Kester Planing Mill listed on the National Register

Kester Millwork Shop:  South and West elevations, facing Northeast

South and West elevations, facing Northeast.

The Kester Planing Mill in Neligh has been listed in the National Register of Historic Places as of July 28, 2014.

Commonly called the Neligh Planing Mill, it is a fully equipped millwork shop dating to 1911-1912, complete with period mill working equipment and power system. It is the finest known example of the types of planing mills to have once operated across Nebraska.  These operations served in the upbuilding of communities through supplying local and regional carpenters and contractors.  The shop once built windows, cabinets, wood trim, and other custom wood products.

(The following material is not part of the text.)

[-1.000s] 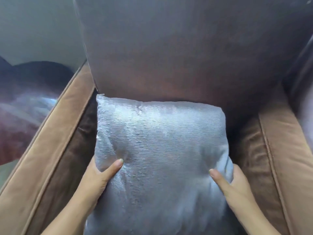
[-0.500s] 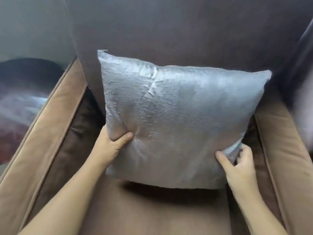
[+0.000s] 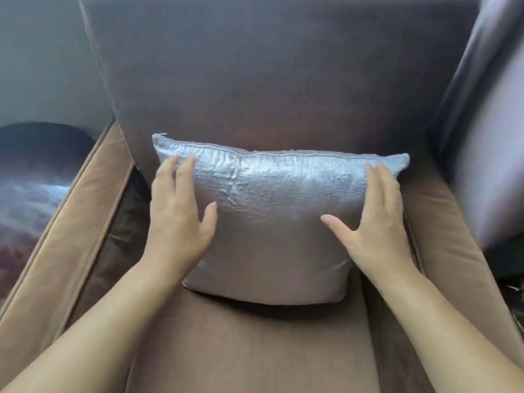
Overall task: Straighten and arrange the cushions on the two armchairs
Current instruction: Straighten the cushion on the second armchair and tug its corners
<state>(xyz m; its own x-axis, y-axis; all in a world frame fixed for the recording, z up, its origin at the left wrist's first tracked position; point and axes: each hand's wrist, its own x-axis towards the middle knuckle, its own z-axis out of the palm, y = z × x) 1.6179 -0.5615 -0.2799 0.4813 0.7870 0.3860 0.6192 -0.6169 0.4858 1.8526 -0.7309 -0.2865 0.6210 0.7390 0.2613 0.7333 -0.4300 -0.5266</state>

The Kester shop characterizes the evolution, adaptation, and development of motive power used in small, light manufacturing operations between the late 19th and early 20th century in Nebraska and nationally.  It is therefore an important example of the technological advances in motive power adapted to these smaller operations during this period across the state, following national trends in these industries. It is also has a rare surviving example of a power-drive line-shaft system with its array of line shafts, pulleys, and belts still connected to a number of pieces of its original woodworking machinery.  Kester’s use of this system represents the technology of line-shafts in industry, again a trend nationally and within the state.

Main Floor, workbench on right, planer at extreme left, facing Southwest.

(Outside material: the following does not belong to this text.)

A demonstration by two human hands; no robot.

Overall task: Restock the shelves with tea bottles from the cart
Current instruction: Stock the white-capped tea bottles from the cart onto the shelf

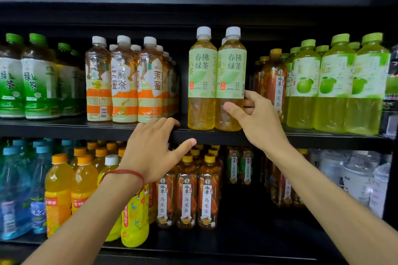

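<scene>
A white-capped tea bottle [230,79] of golden tea, upright on the middle shelf [64,129], is gripped by the right hand [259,121]; the left hand [154,153] is spread open at the shelf edge.

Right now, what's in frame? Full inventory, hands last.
pale-label tea bottles: two in front, white caps, middle shelf centre
orange-label bottles: several, white caps, left of those
green-label bottles: several, green caps, far left
lime-coloured bottles: several, green caps, middle shelf right
brown bottles: several, yellow caps, lower shelf centre
orange bottles: several, lower shelf left
blue bottles: several, lower shelf far left
bracelet: one, red, left wrist
left hand: open, at middle shelf edge
right hand: grips right pale-label bottle
</scene>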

Main Floor, workbench on right, planer at extreme left, facing Southwest.

Howard Kester, the son of a carpenter himself, and the operation he founded profited from Neligh’s early 20th century economic growth.  By 1910, the population had risen to 1,566.  After Kester built the mill, his crew grew to nearly twenty seasonal workers. They produced milled lumber, window sashes, doors, and cabinetry for numerous buildings, and contracted for remodeling houses in Neligh and throughout Antelope County.  Howard Kester built several Neligh business buildings and Neligh’s West Ward School.  He contracted for more than 100 new homes in Neligh and a similar number in the Neligh vicinity, as well as numerous barns and remodeling jobs.

In addition to the scores of Kester-built buildings throughout the area, much custom-built cabinetry and interior woodwork survives in the area as well, according to family and others.  Perhaps most recognized is a stairway in the former Matt Hoffman home, later the Hoepfinger-Beyer Funeral Home in Neligh.  Howard Kester was a master with wood in any form and made at least two violins.  Howard passed the craft to his sons.  He was joined in the business by sons Harold and Homer as Kester & Sons Construction Company.

Some additional images from the Nomination are below. And next time you’re in Neligh, give the Kester Planing Mill a look yourself!

North and East elevations, facing Southwest.

North and East elevations, facing Southwest.

Main Floor, “Warm Morning” stove, storage, facing Southeast.

Main Floor, “Warm Morning” stove, storage, facing Southeast.

Main Floor ceiling detail, line shaft and hangers, pulleys, and belts, reflected on ceiling.

Main Floor ceiling detail, line shaft and hangers, pulleys, and belts, reflected on ceiling.

Attic, facing East.

Attic, facing East.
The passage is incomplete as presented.